__DIRECTIONS FOR THIS TASK__: Reproduce the material that follows, please, but only from its first line to the line containing "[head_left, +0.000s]", inclusive.

__DATA BELOW__:

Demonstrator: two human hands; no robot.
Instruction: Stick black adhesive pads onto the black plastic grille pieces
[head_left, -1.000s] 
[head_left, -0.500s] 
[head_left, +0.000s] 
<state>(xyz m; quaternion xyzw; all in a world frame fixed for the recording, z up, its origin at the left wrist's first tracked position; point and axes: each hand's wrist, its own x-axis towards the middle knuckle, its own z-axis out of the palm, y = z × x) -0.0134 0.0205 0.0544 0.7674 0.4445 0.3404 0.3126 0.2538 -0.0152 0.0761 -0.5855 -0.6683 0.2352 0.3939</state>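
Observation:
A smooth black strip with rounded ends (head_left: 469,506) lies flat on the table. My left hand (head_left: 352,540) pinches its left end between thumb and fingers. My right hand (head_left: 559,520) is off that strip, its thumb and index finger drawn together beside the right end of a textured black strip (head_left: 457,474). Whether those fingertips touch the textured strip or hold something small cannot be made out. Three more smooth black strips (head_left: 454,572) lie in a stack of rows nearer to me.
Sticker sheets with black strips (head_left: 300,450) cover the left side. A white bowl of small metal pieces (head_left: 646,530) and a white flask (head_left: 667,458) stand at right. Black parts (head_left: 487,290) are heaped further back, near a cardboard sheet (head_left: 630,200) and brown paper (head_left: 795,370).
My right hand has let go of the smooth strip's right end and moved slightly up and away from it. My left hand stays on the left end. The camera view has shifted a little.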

__TASK ANSWER__:
Demonstrator: two human hands; no robot.
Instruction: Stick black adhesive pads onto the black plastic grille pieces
[head_left, -1.000s] 
[head_left, -0.500s] 
[head_left, +0.000s] 

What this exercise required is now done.